# Activity
Both the line containing "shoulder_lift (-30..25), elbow" and the line containing "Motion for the" belong to the span. Output exactly that span from the listing below, and nothing outside it.

# Supplied material
_ _ _
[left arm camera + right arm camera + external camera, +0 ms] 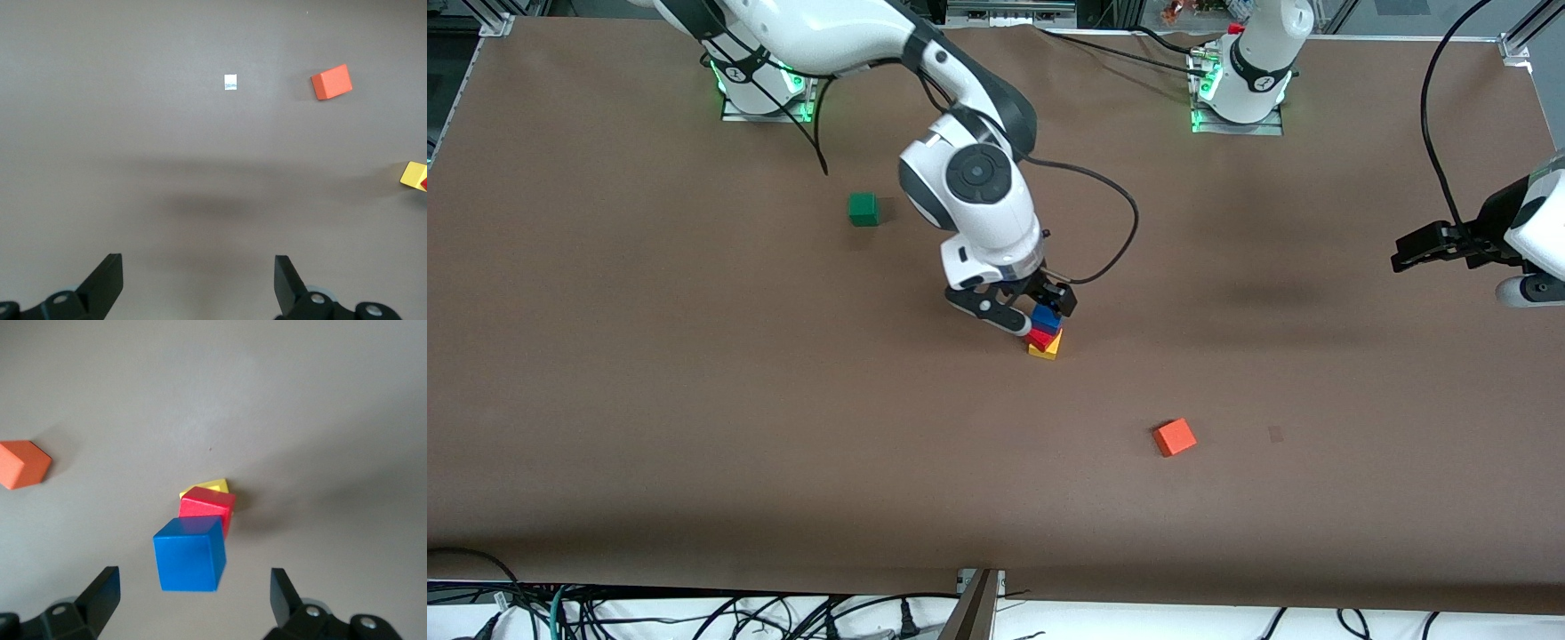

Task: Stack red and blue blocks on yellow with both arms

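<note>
The yellow cube [1048,348] stands on the table near the middle, with the red block [1040,337] on it and the blue block [1046,317] on the red one. The right wrist view shows the stack from above: blue [190,553], red [208,507], yellow [208,486]. My right gripper [1036,313] is open just over the stack, and its fingers [107,587] stand either side of the blue block without touching it. My left gripper [1405,258] is open and empty over the left arm's end of the table, waiting; it also shows in the left wrist view [198,260].
An orange cube [1175,436] lies nearer the front camera than the stack, toward the left arm's end; it also shows in both wrist views [331,82] [23,463]. A green cube [863,209] lies farther back, toward the right arm's end. A small white tag [231,83] lies beside the orange cube.
</note>
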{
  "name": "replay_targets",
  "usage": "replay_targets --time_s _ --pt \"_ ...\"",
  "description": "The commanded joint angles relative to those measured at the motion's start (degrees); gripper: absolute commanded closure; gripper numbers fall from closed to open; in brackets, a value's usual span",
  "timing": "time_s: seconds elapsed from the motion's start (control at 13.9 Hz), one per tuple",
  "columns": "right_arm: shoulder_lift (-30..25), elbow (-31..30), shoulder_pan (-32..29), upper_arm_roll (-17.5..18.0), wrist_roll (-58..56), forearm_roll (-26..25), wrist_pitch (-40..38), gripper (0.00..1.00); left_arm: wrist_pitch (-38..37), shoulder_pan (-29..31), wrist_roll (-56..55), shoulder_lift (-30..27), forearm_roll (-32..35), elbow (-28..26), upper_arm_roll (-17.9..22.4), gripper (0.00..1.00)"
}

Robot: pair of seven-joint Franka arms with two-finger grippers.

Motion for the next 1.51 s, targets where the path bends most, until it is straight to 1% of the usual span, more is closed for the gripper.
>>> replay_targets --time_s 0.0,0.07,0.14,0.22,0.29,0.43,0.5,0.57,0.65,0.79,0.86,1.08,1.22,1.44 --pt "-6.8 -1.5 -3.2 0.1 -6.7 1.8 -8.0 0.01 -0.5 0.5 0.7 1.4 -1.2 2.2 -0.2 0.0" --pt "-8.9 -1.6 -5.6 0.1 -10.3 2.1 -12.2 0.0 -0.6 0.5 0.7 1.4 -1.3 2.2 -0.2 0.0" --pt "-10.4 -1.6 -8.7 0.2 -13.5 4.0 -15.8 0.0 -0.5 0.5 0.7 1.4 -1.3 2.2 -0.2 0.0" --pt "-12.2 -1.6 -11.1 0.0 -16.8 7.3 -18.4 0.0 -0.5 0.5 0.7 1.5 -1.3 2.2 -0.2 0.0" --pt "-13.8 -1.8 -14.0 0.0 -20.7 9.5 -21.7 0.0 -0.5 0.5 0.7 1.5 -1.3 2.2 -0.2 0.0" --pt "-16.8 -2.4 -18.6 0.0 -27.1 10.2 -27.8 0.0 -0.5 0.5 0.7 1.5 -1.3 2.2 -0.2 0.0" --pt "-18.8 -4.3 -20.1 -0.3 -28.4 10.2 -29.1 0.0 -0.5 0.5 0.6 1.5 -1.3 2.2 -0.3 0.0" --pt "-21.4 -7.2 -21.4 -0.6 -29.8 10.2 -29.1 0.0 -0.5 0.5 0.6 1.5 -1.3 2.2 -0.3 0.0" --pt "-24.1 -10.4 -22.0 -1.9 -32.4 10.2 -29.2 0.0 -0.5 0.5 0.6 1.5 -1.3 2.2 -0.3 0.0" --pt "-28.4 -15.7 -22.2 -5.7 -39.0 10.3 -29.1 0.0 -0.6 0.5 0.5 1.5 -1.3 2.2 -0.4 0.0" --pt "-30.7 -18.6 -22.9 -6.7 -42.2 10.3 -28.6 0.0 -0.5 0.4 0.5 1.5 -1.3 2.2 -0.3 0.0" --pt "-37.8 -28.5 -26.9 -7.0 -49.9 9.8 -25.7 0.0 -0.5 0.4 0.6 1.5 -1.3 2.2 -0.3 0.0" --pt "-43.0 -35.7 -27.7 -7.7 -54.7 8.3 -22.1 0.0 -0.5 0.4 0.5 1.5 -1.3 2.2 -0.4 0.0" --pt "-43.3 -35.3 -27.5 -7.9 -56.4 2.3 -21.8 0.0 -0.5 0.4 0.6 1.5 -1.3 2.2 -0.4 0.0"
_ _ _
# Response area
  "columns": "right_arm: shoulder_lift (-30..25), elbow (-31..30), shoulder_pan (-32..29), upper_arm_roll (-17.5..18.0), wrist_roll (-58..56), forearm_roll (-26..25), wrist_pitch (-40..38), gripper (0.00..1.00); left_arm: wrist_pitch (-38..37), shoulder_pan (-29..31), wrist_roll (-56..55), shoulder_lift (-30..27), forearm_roll (-32..35), elbow (-28..26), upper_arm_roll (-17.9..22.4), gripper (0.00..1.00)"
}

Robot: pair of seven-joint Franka arms with two-finger grippers.

Motion for the next 1.51 s, targets where the path bends most, until it is straight to 1% of the usual span, more is closed for the gripper.

The exercise was answered in full.